Dave Stewart: Oh yeah, well, it could, in turn if the song was done really more popular. And all the musical songwriters, all over through the country … years ago it was the song that was passed on. What’s happened, I think now, is that there is so much music, and there’s so much of a bombardment of it coming from everywhere … from music in restaurants, music coming out of your cell phone, music on computers.

It’s interesting, years ago I remember, you used to actually put on a record to listen to a side of an album. But now you’re jumping around from track to track all over the place. And some people say that usually you bought an album and there were a couple of good tracks and the rest were crap. But that’s just a matter of opinion.

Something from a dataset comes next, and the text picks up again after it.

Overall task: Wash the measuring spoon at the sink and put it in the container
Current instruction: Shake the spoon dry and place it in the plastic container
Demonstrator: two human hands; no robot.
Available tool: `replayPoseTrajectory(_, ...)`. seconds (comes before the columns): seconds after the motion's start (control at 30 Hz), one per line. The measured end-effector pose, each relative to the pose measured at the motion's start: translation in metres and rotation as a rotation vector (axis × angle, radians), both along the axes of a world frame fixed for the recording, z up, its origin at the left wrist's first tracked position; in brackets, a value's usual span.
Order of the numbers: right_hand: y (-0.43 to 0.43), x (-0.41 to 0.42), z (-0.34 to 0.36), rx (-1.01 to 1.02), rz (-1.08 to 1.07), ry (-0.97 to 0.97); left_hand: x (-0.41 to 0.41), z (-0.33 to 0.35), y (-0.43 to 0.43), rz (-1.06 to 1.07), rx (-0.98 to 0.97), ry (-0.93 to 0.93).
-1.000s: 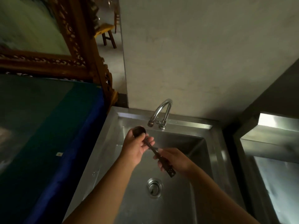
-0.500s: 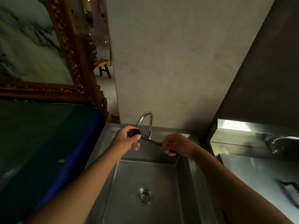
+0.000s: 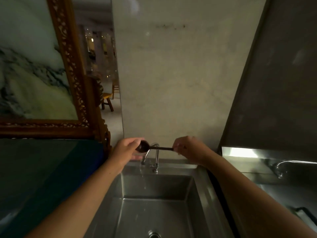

Like you said, you had to get up and change the side of an album. You were more involved.
Dave Stewart: Absolutely. Well, that’s generally everything, isn’t it? Not just music. Like if you wanted to buy a loaf of bread, you were more involved. You had to go to the local bakery. Now everything is lumped together in supermarkets.

And you are involved in so much. Wearing so many different hats at times — musician, songwriter, producer — do you have a favorite?
Dave Stewart: I think in all my different worlds that I’ve created in a way, in the center of it is always music.

Is Superheavy [the 2011 supergroup formed with Mick Jagger] still in existence, will it revive again, or was that pretty much a one-off project?
Dave Stewart: Well, as you know, Mick is quite busy at the moment (laughs).

Right (laughs). You think you may jump onstage for one of the Stones 50th anniversary gigs?
Dave Stewart: No, I’ll leave it to the Stones comrades: Bill Wyman, the Mick Taylors, the Eric Claptons …

What’s up next for you? You mentioned that you were going to record another solo album soon.
Dave Stewart: We start recording in January. I’m kind of putting an album out a year now, you know, because it’s something I enjoy doing. When The Eurythmics put out an album a year it used to drive the record company mad (laughs).